The 2026 CDS Guidance reinforces that CDS software can acquire, process or analyze more than one measured signal and still meet this non-device criterion, stating that “discrete, episodic, or intermittent point-in-time physiological measurements (e.g., routine vital signs obtained at discrete clinical encounters) generally do not, by themselves, constitute a pattern” and that signal acquisition systems measure parameters “through continuous, near-continuous, or otherwise streaming measurement.”

The 2022 version of the guidance already stated that “FDA recognizes there is a continuum between a single sample and a continuous sample,” so the new language is more a clarification than a real change.

Criterion 2: Non-Device CDS software functions display, analyze or print medical information about a patient or other medical information.

The 2022 CDS Guidance raised eyebrows when it interpreted “medical information about a patient” to mean “the type of information that normally is, and generally can be, communicated between HCPs in a clinical conversation or between HCPs and patients in the context of a clinical decision, meaning that the relevance of the information to the clinical decision being made is well-understood and accepted.” It was not at all clear what type of information is normally communicated between HCPs and/or patients.

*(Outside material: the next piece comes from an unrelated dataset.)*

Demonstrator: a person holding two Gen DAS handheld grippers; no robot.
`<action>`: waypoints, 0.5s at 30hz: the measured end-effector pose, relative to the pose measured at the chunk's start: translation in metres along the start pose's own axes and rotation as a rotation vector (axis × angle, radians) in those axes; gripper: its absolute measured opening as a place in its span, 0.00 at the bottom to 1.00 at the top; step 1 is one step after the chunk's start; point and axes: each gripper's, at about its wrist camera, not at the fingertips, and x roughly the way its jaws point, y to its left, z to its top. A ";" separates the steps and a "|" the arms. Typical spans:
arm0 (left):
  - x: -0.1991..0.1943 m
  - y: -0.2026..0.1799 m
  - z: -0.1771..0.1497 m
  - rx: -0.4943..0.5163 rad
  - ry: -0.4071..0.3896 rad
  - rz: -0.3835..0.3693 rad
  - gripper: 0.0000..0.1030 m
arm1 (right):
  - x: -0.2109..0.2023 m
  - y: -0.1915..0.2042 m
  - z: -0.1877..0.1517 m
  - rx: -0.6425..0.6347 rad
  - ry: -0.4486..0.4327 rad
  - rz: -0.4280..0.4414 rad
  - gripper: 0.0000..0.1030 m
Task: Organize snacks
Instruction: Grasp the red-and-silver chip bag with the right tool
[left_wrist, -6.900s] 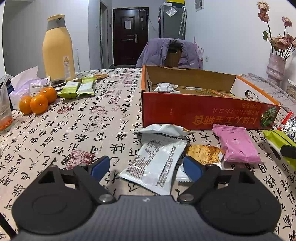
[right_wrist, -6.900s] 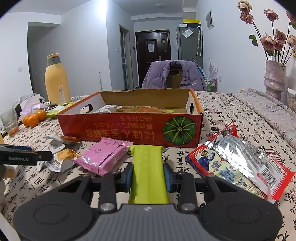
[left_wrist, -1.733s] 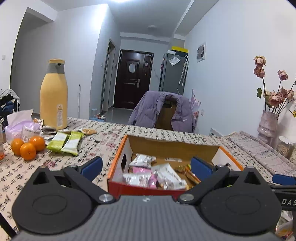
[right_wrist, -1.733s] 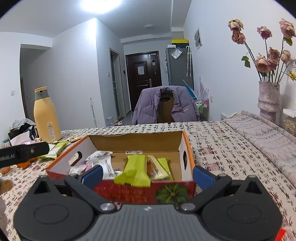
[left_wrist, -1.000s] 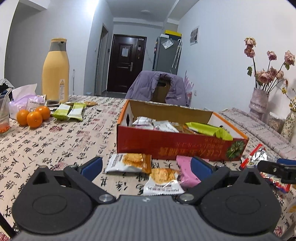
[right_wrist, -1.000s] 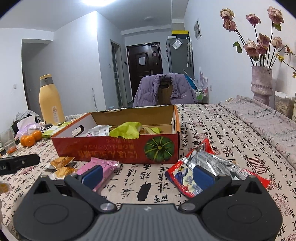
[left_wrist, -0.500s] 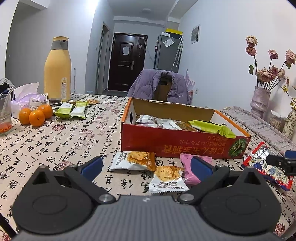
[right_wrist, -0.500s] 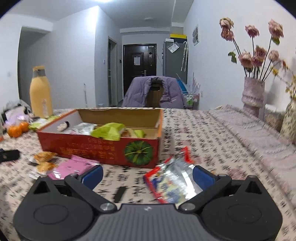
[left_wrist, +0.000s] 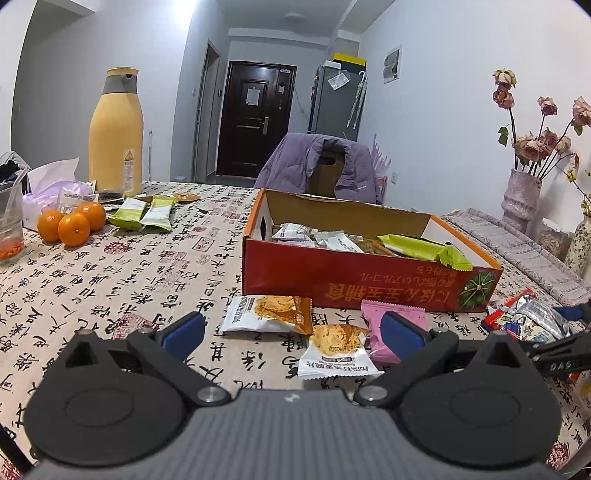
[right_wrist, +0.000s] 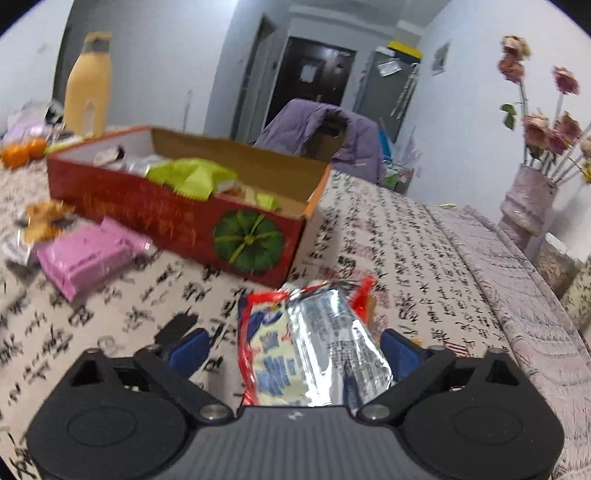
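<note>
Red-and-silver foil, crinkled and shiny: the snack packet (right_wrist: 314, 347) lies flat on the tabletop (right_wrist: 424, 266) between the two blue pads of the right tool (right_wrist: 295, 347), its long axis running straight ahead along the fingers, far end toward the corner of the red cardboard box (right_wrist: 207, 225). The right tool's jaws are closing around it; the right pad sits just beside the packet's edge and a gap shows at the left pad, so it is not yet pinched.

The left tool (left_wrist: 291, 328) hovers wide, with nothing gripped. Ahead of it and between its pads lie a white biscuit packet (left_wrist: 334, 350) and, a little farther out, a second orange-and-white packet (left_wrist: 267, 314) with its long axis crosswise. Touching the left tool's right pad is a pink packet (left_wrist: 391, 321), pointing away toward the box. Inside the box, a green packet (left_wrist: 424, 247) lies slanted on top of the other snacks, one end over the near wall.
</note>
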 end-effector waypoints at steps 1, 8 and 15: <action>0.000 0.000 0.000 0.000 0.000 0.001 1.00 | 0.003 0.002 -0.002 -0.011 0.011 0.006 0.85; 0.002 0.001 -0.002 -0.006 0.009 0.001 1.00 | 0.002 0.006 -0.006 -0.009 -0.009 0.034 0.66; 0.004 0.000 -0.006 -0.003 0.026 -0.007 1.00 | -0.012 0.005 -0.009 0.064 -0.070 0.036 0.61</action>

The 2026 CDS Guidance modifies this somewhat with the caveat that “[w]hether particular information is commonly discussed in a clinical conversation is not, by itself, determinative of whether it is ‘medical information about a patient’ under Criterion 2, provided the information’s relevance to patient care is supported by well-understood and accepted sources and can be appropriately understood in context.” This language is helpful in that it removes the question of what constitutes information that is “normally communicated” between a patient and an HCP and instead reflects a broader interpretation that would likely cover most topics discussed between a patient and an HCP.

Criterion 3: Non-Device CDS software functions are intended for the purpose of supporting or providing recommendations about a patient’s care to a health care professional (HCP) user.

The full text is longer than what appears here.